I'm looking forward to visiting San Francisco to present a session on Weblog Literacy to a conference of teachers later this week. After being in the blogosphere it's nice to put one's feet on terra firma and talk with teachers about blogging, share challenges and inspirations.

Sort of like the experience politicians must feel inside the beltway and losing track of reality, being in the blogosphere and surfing the Net one can get a rarified view of technology in education and loose track of what's really happening in classrooms across the country. To only read the tech-savvy blogger-educators can leave one with the impression that everyone else is way ahead of the game.

As far behind in learning about how to integrate Web 2.0 tools into my own teaching in comparison to others in my blogroll, I feel I am even more arears to getting colleagues and students and parents up to speed. It's easy to feel overwhelmed at how much there is to learn, and then to think about how what I'm trying to learn today is already being usurped by the "what's next." It will be good to find out what educators in silicone valley are thinking, tooling, and teaching.

Comparing my practice to some of the pioneers out here in the blogosphere, or even Californians on the ground may miss the point. As my uncle who used to take me and my belongings to college once told me on one of those sojourns said, "You'll always be better than somebody and somebody else will always be better than you."

Maybe that's where the paradigm of collaboration begins, and the spirit of competition peters out. Reading and writing blogs and web pages with colleagues and mentors, as well as with students, has enriched my teaching practice in a few short months and years--a grand self-paced professional development, it's like grad school, only without the federal loans and without the Act 48 (PA re-ceritification credits). As I figure out what I have to offer my students and my colleagues, I find benefits of what they offer in return.


Image credit: 14 May 2007 San Francisco, CA, USA. Google Maps

Thursday, April 5, 2007

This Lane Open for Multi-Multi


As Curriculum Facilitator for the English Language Arts department of 19 faculty, there come times when several colleagues need me as badly as the students. The line begins to form and some in the queue don't have eight items or less and I wish I had a "this lane closed" and could say "tell the next customer I'm closed."

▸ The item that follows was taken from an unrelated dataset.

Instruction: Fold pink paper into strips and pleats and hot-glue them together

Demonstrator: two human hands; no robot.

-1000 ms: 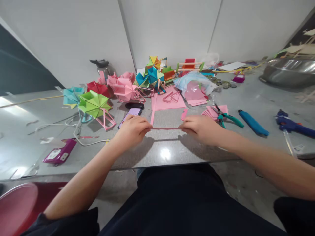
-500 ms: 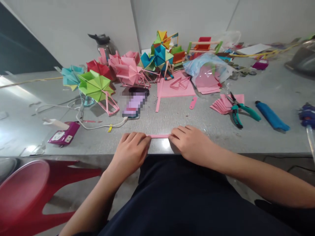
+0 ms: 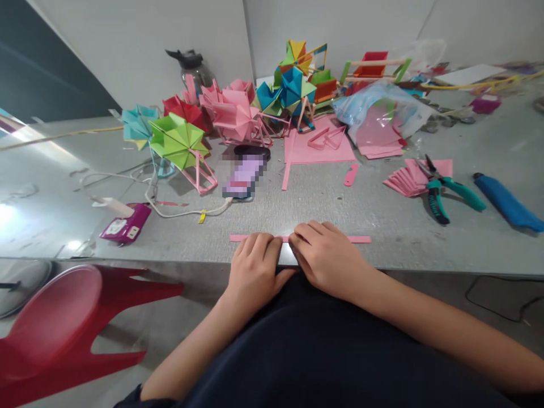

My job is "multi-multi," a term I learned from NYU's Marlene Barron years ago and was reminded of when I heard her speak at the American Montessori Conference in New York last month. To hear Marlene talk itself is multi-multi. She's very postmodern in that way, interweaving references, allusions, contexts, circumlocutions. As best I can follow, it has to do with simultaneity, and doing (and thinking) many different things many different ways all at once. Sort of living a life with ADD as a normative state rather than a maladay. It's they way we--or at least our students--think.

Today I found myself reading an email from an art museum education specialist, while writing an unrelated one, while creating a PO for a field trip, while checking the school newspaper's budget, while directing a student-teacher on logistics for a poet-in-residence program two weeks out, while answering a student's question on Beckett, and researching software that captures video and insert it into a PowerPoint. I really needed that sign. Lane closed.

It's amazing what one can get done in a minute or two that way. It keeps me young, while making me old. Multi-multi.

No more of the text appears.